**Exercise**: If a line below includes the string "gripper", copy it.

**Data segment**:

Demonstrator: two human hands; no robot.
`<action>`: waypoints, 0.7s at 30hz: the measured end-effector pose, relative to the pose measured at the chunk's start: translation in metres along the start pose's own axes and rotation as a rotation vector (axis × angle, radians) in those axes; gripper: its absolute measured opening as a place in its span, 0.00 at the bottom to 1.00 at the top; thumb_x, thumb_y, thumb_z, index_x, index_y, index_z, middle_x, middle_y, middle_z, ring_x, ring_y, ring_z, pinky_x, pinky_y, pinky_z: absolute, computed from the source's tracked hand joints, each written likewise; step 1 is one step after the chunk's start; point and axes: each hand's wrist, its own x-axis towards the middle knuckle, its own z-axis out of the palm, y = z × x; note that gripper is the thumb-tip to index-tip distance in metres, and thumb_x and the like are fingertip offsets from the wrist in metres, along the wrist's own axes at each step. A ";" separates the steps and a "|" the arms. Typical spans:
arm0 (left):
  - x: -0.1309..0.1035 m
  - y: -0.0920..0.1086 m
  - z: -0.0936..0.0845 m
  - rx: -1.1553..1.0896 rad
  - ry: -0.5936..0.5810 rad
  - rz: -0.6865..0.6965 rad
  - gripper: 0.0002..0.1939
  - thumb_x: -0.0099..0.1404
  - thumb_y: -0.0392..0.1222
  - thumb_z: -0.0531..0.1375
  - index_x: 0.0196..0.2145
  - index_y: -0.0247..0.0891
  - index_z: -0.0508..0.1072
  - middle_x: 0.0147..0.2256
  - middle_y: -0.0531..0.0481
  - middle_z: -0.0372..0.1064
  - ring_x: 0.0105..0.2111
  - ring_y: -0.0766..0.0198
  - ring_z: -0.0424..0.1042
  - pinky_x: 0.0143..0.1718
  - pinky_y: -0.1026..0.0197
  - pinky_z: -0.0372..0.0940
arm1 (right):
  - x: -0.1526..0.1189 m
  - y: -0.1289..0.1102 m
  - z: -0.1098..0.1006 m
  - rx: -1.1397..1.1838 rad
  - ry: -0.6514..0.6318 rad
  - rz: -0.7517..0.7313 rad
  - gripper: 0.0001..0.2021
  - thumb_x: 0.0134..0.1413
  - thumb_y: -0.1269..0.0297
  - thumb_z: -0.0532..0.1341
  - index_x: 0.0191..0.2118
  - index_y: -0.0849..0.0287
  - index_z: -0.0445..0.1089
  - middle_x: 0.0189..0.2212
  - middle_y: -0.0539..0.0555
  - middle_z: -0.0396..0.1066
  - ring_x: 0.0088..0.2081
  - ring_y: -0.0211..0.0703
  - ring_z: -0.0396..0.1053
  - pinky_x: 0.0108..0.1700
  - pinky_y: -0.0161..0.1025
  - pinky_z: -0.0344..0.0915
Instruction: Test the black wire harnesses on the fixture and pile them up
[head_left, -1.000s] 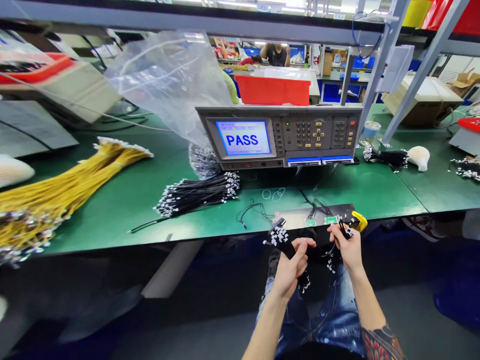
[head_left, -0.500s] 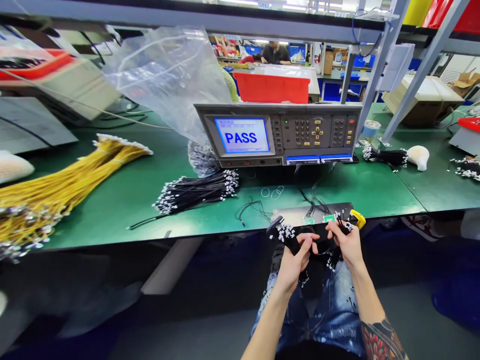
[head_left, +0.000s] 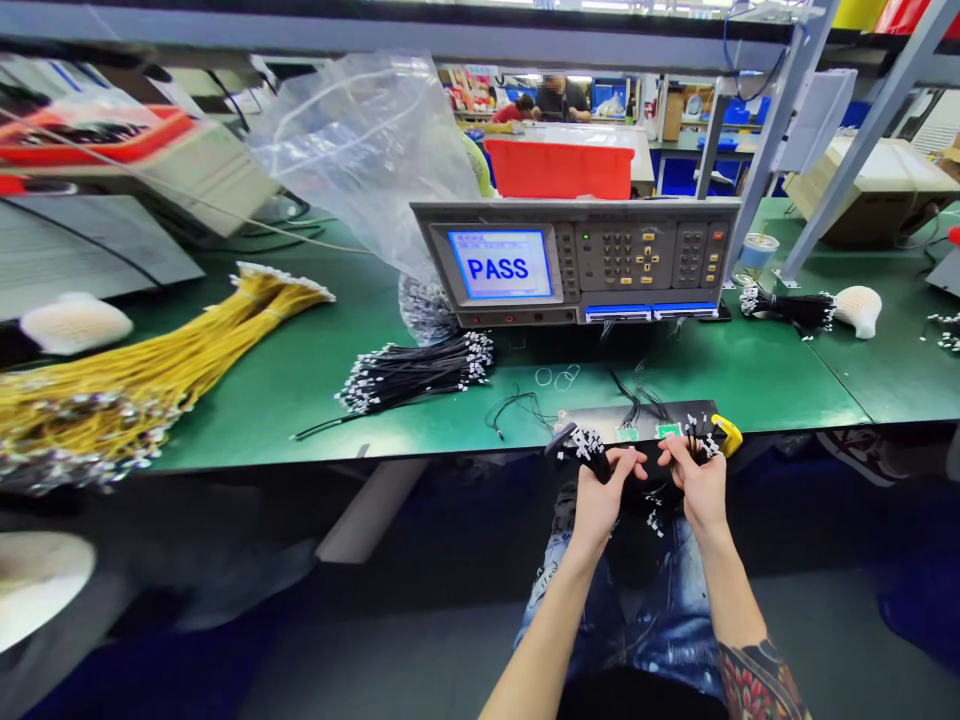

**Solved problem**:
`<action>`: waypoints, 0.7s at 30hz: the measured end-effector pose, relative to the pose measured at the chunk's start: translation in metres along the start pose's own axes and rotation as a rotation vector (axis × angle, radians) in those axes; gripper: its absolute measured opening as a place in its span, 0.00 at the bottom to 1.00 at the top; thumb_x, thumb_y, thumb_z, index_x, index_y, index_z, middle_x, middle_y, middle_z, ring_x, ring_y, ring_z, pinky_x, pinky_y, pinky_z: absolute, computed from the source's tracked hand joints, each written likewise; step 1 is one step after the chunk's start; point and axes: each hand's wrist, its own x-axis towards the middle knuckle, its own z-axis out of the palm, y = z × x; note that gripper is the thumb-tip to index-tip distance in metres, and thumb_x and the like are fingertip offsets from the wrist in metres, along the wrist's own axes at each step. A ";" separates the steps and a "|" the arms. Typical spans:
  - gripper: 0.0002..0.1939
  - gripper: 0.0001..0.2021

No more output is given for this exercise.